ROANOKE TIMES

                         Roanoke Times
                 Copyright (c) 1995, Landmark Communications, Inc.

DATE: THURSDAY, February 4, 1993                   TAG: 9302040072
SECTION: BUSINESS                    PAGE: B5   EDITION: METRO 
SOURCE: By MARC RICE ASSOCIATED PRESS
DATELINE: ATLANTA                                LENGTH: Medium


SOME GUYS PLAY THE SPORT; SOME JUST BUY THE GOODIES

Fully aware he can wear only one at a time, Mark Foster keeps on buying baseball caps.

Foster has a collection of team caps ranging from the New York Yankees and the Negro Leagues' Cleveland Elites to a $42 plaid model with a polo crest.

"I cherish that hat. It's my special hat. . . . I hold it in my hand like it was a baby," said Foster, 22, who works for a law firm.

Americans' enthusiasm for caps, shirts and other sports merchandise has caused explosive growth in the sporting goods business. That will be evident when the industry opens its trade show in Atlanta on Friday.

About 1,200 exhibits of caps, shirts and even candy emblazoned with team logos will fill the Georgia Dome, the 70,000-seat home of the NFL's Atlanta Falcons. The four-day convention, expected to draw 90,000 manufacturers and retailers as well as dozens of sports stars, is closed to the public.

Sales of licensed sports merchandise - featuring emblems of professional baseball, basketball, football and hockey teams - hit $7 billion in 1992, according to the Sporting Goods Manufacturing Association.

And industry officials say products featuring college logos and images of individual athletes also are taking off.
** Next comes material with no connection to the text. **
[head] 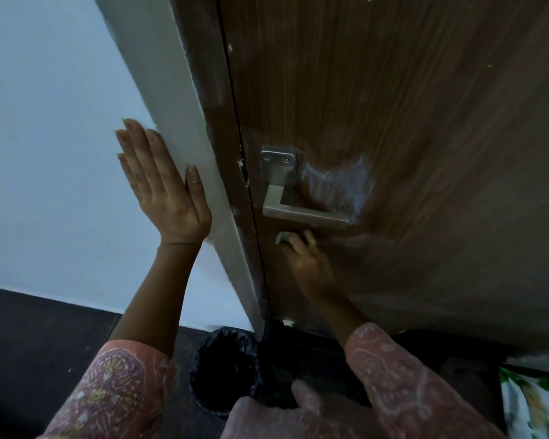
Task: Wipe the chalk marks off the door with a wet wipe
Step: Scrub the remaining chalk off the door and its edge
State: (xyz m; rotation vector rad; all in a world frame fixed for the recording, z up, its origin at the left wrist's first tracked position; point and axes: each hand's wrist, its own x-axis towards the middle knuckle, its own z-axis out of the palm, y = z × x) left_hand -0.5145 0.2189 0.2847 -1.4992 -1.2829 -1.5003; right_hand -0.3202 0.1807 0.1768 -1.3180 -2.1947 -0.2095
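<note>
While the left hand (164,188) is laid flat on the white door frame (184,122), fingers spread, a bunched wet wipe (282,238) is pinched in the fingers (308,240) of the right hand (308,264) and pressed to the wooden door (393,106), just beneath the lever handle (305,212). A smear of chalk marks (339,182) is seen above and to the right of the wipe, beyond the lever, whose long axis runs sideways between them. By far the nearer hand is the right; the lever would have to be cleared.
</note>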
Kids have been wearing the caps of their favorite teams for almost as long as pro sports have existed. But demand has grown dramatically as the leagues intensified their marketing of sports merchandise as nostalgia, fashion statements and exercise wear.

"I think you want to live through your players, materialize your fantasies. Everyone would like to shoot a basket like Michael Jordan," said Helen Bailey, marketing manager for Salem Sportswear, a licensed clothing maker in Hudson, N.H.

Stores dealing exclusively in licensed goods have sprung up in addition to the general sporting goods stores that carry the merchandise.

"The desire of consumers to buy these products to satisfy their emotional craving of belonging to a particular college or professional sports team is underlying this growth," said John D. Riddle, president of the manufacturing association. "I don't think the end is in sight."

Foster said he keeps buying caps simply because they make him feel good. He has about 20 of them.

"You can never have enough hats," he said. "My lady friends say, `When do you get the time to wear them all?' It's just a thing with me."